▸ What you should do: From the listing that follows, extract every line and set it down unaltered.

[Opening Source data section]

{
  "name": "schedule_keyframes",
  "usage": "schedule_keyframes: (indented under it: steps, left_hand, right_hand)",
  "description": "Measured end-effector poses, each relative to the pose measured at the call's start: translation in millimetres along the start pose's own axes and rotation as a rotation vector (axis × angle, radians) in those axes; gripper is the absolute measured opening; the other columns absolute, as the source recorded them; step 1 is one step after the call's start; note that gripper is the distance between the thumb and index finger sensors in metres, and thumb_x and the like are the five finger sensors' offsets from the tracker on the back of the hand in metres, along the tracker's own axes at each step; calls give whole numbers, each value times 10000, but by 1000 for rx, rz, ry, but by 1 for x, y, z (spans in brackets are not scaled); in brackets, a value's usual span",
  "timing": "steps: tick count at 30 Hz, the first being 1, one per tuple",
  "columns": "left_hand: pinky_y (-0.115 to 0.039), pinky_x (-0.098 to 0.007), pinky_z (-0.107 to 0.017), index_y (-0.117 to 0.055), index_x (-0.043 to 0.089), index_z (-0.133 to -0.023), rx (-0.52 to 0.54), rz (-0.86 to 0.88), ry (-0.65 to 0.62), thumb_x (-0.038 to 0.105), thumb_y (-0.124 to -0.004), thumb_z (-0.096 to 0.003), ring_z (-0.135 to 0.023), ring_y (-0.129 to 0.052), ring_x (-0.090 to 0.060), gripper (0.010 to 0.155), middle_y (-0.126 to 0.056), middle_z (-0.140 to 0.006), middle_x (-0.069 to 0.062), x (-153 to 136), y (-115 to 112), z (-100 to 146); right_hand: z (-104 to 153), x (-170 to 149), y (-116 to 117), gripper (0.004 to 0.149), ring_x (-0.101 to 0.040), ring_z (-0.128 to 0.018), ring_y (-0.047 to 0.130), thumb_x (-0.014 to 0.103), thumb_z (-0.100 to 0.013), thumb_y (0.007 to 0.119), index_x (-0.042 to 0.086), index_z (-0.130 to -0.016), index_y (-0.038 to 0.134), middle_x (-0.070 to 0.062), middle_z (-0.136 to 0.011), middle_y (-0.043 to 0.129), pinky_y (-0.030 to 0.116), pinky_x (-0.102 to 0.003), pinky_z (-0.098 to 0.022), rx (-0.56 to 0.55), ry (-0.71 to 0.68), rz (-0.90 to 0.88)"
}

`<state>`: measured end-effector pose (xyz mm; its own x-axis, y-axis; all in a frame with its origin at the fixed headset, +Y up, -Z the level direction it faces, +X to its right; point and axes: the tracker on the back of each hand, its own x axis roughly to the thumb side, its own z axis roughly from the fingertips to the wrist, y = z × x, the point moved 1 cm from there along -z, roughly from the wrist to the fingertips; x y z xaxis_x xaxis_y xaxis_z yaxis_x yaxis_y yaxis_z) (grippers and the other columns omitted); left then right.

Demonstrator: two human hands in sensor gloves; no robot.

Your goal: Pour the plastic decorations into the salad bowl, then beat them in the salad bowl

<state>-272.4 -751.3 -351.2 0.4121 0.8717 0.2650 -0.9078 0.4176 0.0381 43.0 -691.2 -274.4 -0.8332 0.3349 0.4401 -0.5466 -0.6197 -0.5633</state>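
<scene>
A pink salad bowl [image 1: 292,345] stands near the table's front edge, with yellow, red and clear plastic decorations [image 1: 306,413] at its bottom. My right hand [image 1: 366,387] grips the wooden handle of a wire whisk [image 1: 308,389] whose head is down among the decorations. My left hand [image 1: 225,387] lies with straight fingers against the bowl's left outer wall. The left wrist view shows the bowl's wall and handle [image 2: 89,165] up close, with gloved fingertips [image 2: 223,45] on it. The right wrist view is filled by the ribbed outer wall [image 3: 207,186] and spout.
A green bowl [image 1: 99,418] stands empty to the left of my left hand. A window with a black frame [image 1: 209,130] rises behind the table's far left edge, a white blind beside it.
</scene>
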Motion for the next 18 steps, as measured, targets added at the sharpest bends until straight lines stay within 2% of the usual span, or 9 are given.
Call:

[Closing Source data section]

▸ Answer to the exercise:
{
  "name": "schedule_keyframes",
  "usage": "schedule_keyframes: (indented under it: steps, left_hand, right_hand)",
  "description": "Measured end-effector poses, each relative to the pose measured at the call's start: translation in millimetres along the start pose's own axes and rotation as a rotation vector (axis × angle, radians) in those axes; gripper is the absolute measured opening; the other columns absolute, as the source recorded them; step 1 is one step after the call's start; note that gripper is the distance between the thumb and index finger sensors in metres, and thumb_x and the like are the five finger sensors' offsets from the tracker on the back of the hand in metres, along the tracker's own axes at each step; calls give whole numbers, each value times 10000, but by 1000 for rx, rz, ry, but by 1 for x, y, z (spans in brackets are not scaled); in brackets, a value's usual span",
  "timing": "steps: tick count at 30 Hz, the first being 1, one per tuple",
  "columns": "left_hand: pinky_y (-0.115 to 0.039), pinky_x (-0.098 to 0.007), pinky_z (-0.107 to 0.017), index_y (-0.117 to 0.055), index_x (-0.043 to 0.089), index_z (-0.133 to -0.023), rx (-0.52 to 0.54), rz (-0.86 to 0.88), ry (-0.65 to 0.62), thumb_x (-0.038 to 0.105), thumb_y (-0.124 to -0.004), thumb_z (-0.096 to 0.003), ring_z (-0.135 to 0.023), ring_y (-0.129 to 0.052), ring_x (-0.090 to 0.060), gripper (0.010 to 0.155), middle_y (-0.126 to 0.056), middle_z (-0.140 to 0.006), middle_x (-0.069 to 0.062), x (-153 to 136), y (-115 to 112), z (-100 to 146); right_hand: z (-104 to 153), x (-170 to 149), y (-116 to 117), gripper (0.004 to 0.149), ring_x (-0.101 to 0.040), ring_z (-0.128 to 0.018), ring_y (-0.047 to 0.130), thumb_x (-0.014 to 0.103), thumb_z (-0.100 to 0.013), thumb_y (0.007 to 0.119), index_x (-0.042 to 0.086), index_z (-0.130 to -0.016), index_y (-0.038 to 0.134), middle_x (-0.070 to 0.062), middle_z (-0.136 to 0.011), middle_y (-0.043 to 0.129), pinky_y (-0.030 to 0.116), pinky_x (-0.102 to 0.003), pinky_z (-0.098 to 0.022), rx (-0.56 to 0.55), ry (-0.71 to 0.68), rz (-0.90 to 0.88)"
}

`<state>`: measured end-effector pose (xyz mm; its own x-axis, y-axis; all in a frame with its origin at the fixed headset, +Y up, -Z the level direction it faces, +X to its right; point and axes: the tracker on the back of each hand, its own x axis roughly to the thumb side, its own z axis roughly from the fingertips to the wrist, y = z × x, the point moved 1 cm from there along -z, roughly from the wrist to the fingertips; x y z xaxis_x xaxis_y xaxis_z yaxis_x yaxis_y yaxis_z) (grippers and the other columns omitted); left then right.

Demonstrator: two human hands in sensor gloves; no robot.

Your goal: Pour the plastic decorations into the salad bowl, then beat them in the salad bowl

<state>-272.4 -751.3 -351.2 0.4121 0.8717 0.2650 -0.9078 0.4176 0.0381 43.0 -691.2 -274.4 -0.8332 0.3349 0.4401 -0.5466 -0.6197 -0.5633</state>
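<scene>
A pink salad bowl [image 1: 292,345] stands near the table's front edge, with yellow, red and clear plastic decorations [image 1: 306,413] at its bottom. My right hand [image 1: 366,387] grips the wooden handle of a wire whisk [image 1: 308,389] whose head is down among the decorations. My left hand [image 1: 225,387] lies with straight fingers against the bowl's left outer wall. The left wrist view shows the bowl's wall and handle [image 2: 89,165] up close, with gloved fingertips [image 2: 223,45] on it. The right wrist view is filled by the ribbed outer wall [image 3: 207,186] and spout.
A green bowl [image 1: 99,418] stands empty to the left of my left hand. A window with a black frame [image 1: 209,130] rises behind the table's far left edge, a white blind beside it.
</scene>
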Motion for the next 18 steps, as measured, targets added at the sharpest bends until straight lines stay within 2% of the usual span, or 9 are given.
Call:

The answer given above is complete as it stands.